How Common Is Detransitioning?
Never trust someone who says they know precisely how commonly people detransition. Research on the subject, especially pertaining to minors, remains maddeningly hazy.
If anything is clear about the profoundly messy and politicized subject of detransitioning, one should never trust someone if they claim to have clarity on precisely how common this phenomenon is.
The correct answer is: “We’re not sure.”
More specifically, the available research on the prevalence of detransitioning provides a general sense that at most, a fraction of people who medically transition genders ultimately cease treatment with cross-sex hormones. How small that fraction is, and what proportion of those who discontinue hormone treatment actually revert to presenting and identifying as their birth sex, and what proportion regret having transitioned in the first place, remains hazy.
The detransitioning rate is especially unclear among those who underwent gender-transition treatment as minors, including with puberty blockers, cross-sex hormones and sometimes surgeries (a double mastectomy is by far the most common such operation in minors with gender dysphoria). With a couple of notable exceptions, the follow-up in studies that have published detransitioning rates has been woefully inadequate—usually no more than 12 to 24 months.
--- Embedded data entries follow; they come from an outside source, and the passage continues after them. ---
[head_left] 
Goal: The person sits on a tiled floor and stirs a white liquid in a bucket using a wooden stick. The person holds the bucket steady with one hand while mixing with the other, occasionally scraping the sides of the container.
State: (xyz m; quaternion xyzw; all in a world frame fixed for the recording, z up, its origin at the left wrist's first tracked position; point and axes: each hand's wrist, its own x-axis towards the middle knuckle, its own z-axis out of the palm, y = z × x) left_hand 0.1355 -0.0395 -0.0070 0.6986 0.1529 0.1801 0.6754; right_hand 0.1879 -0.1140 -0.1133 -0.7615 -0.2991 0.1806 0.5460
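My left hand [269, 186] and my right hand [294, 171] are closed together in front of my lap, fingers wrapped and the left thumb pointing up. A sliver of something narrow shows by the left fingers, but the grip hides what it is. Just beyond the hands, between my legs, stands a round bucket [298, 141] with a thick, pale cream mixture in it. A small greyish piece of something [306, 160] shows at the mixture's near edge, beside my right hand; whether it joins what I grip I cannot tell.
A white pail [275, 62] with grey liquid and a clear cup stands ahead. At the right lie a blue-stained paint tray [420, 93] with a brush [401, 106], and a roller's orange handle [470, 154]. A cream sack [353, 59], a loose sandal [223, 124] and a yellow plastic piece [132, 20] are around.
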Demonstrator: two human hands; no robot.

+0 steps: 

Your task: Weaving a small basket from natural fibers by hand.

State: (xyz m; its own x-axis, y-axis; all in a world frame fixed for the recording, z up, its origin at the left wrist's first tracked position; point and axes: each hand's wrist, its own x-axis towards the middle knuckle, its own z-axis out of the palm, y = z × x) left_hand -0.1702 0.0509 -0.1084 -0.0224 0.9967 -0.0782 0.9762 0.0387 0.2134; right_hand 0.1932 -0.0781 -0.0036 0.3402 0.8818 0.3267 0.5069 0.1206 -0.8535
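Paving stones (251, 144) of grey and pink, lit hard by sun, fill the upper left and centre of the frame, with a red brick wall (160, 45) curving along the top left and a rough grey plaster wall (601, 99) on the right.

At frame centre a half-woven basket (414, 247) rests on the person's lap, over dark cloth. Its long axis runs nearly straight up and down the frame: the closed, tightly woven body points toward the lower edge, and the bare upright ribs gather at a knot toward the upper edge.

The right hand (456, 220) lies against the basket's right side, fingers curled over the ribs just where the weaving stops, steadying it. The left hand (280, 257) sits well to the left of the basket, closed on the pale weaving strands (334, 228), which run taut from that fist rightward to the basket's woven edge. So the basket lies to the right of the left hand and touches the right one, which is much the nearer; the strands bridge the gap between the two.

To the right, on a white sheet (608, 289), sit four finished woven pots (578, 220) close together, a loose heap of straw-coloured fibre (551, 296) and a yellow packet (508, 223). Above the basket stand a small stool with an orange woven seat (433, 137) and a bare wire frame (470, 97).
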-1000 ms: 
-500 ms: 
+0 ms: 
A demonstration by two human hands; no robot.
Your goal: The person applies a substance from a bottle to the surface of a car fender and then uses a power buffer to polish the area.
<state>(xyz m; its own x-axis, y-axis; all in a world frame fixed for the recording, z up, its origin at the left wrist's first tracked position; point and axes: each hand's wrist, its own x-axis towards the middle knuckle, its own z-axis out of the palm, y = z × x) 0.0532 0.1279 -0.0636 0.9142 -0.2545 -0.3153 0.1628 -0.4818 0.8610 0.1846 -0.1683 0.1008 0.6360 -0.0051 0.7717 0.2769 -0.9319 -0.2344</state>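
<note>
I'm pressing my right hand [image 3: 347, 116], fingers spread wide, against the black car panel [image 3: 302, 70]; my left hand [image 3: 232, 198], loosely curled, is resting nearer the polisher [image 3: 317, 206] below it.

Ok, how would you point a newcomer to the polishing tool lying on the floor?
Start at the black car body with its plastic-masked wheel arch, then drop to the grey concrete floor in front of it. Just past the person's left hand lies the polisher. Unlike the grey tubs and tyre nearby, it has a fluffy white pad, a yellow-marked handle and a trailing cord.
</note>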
“Some professionals have referred to this [12- to 24-month] interval as the ‘honeymoon period,’ which may not be a realistic representation of the trajectories of individuals who medically transition,” wrote the authors of a review of the literature on detransitioning that was published in 2023.
Overall, studies of detransitioning are also hampered by high loss to follow-up among members of the cohorts who have received medicalized gender transition interventions, hitting 30% to 40% in some studies. Physician-researcher Dr. Lisa Littman has found that many people who detransition do not inform their former care providers about having done so, leaving a major blind spot.
Two of the most valuable data sets about pediatric gender transition, from gender clinics in Australia and the UK, have cut-offs once the youth turn 18. Studies of detransition among these youth are based on data from youth’s discharge from pediatric gender clinics. This prevents us from determining whether such individuals detransitioned during young adulthood.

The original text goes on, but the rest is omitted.